Mercredi, Trump avait déjà évoqué la possibilité d'une réduction des troupes américaines en Allemagne, à la suite de critiques virulentes dirigées contre le chancelier allemand concernant le conflit en Iran. Dans un message sur son réseau social Truth Social, il a écrit : «Une décision sera prise très prochainement».
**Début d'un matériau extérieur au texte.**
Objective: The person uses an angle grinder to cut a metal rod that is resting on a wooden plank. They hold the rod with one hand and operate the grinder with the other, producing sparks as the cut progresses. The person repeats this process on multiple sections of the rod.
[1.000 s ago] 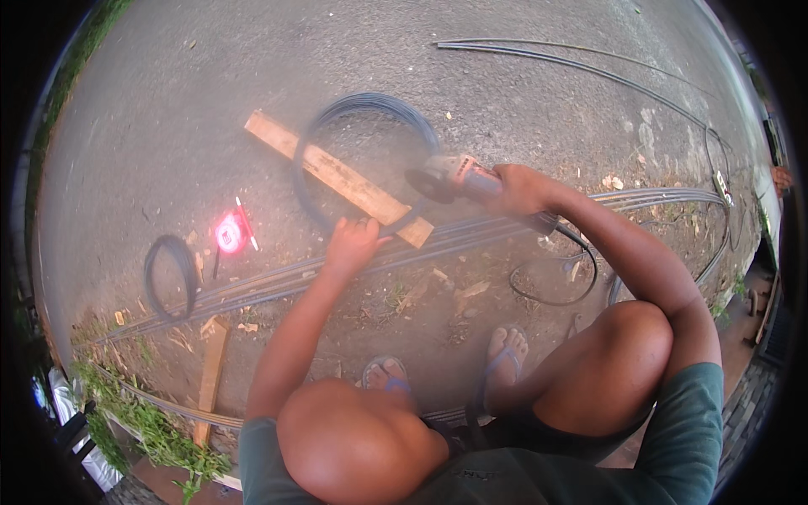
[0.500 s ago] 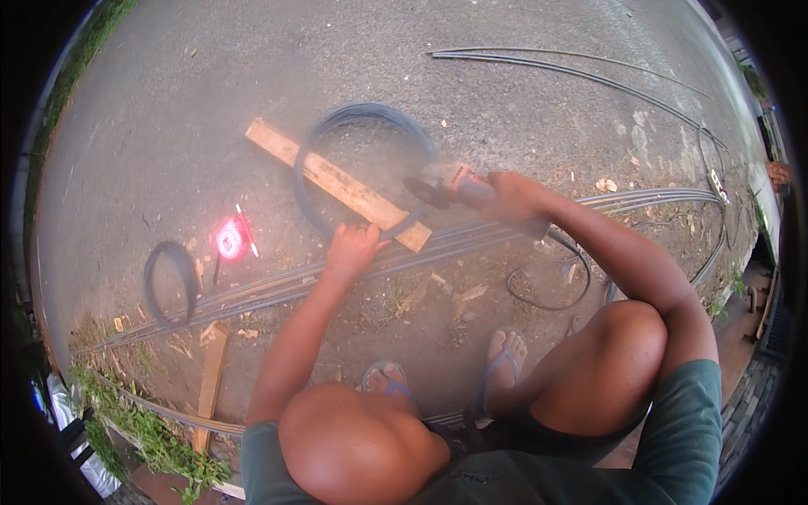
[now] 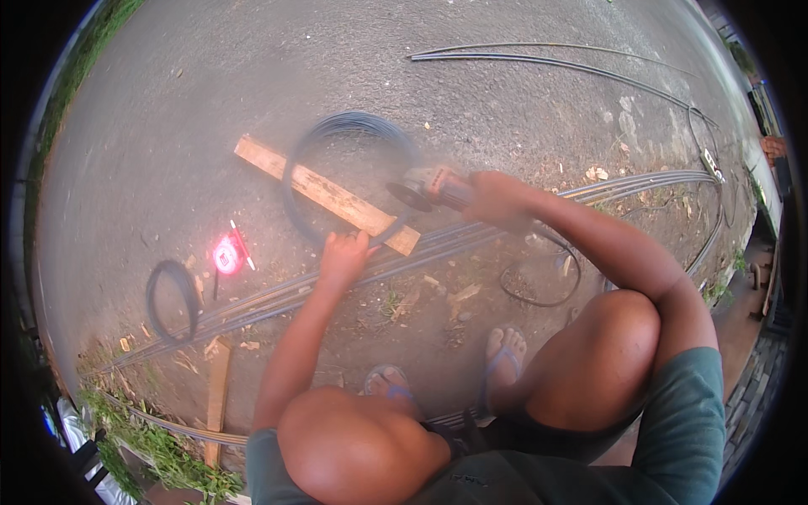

Les récentes déclarations de Friedrich Merz, qui a reproché aux États-Unis de ne pas avoir de stratégie claire en Iran et d'être «humiliés» par Téhéran, ont déclenché la colère de Trump. En réponse, le chancelier allemand a émis un appel à un «partenariat transatlantique fiable» avec l'Otan, tout en évitant de répondre directement aux menaces de retrait militaire de Trump.
Les États-Unis semblent déterminés à appliquer des sanctions diplomatiques à leurs alliés, avec des rumeurs évoquant une potentielle suspension de l'Espagne de l'Otan et un réexamen de leur position sur les îles Malouines, notamment en raison du manque de soutien britannique dans le cadre du conflit en cours contre l'Iran, rapportent plusieurs médias français.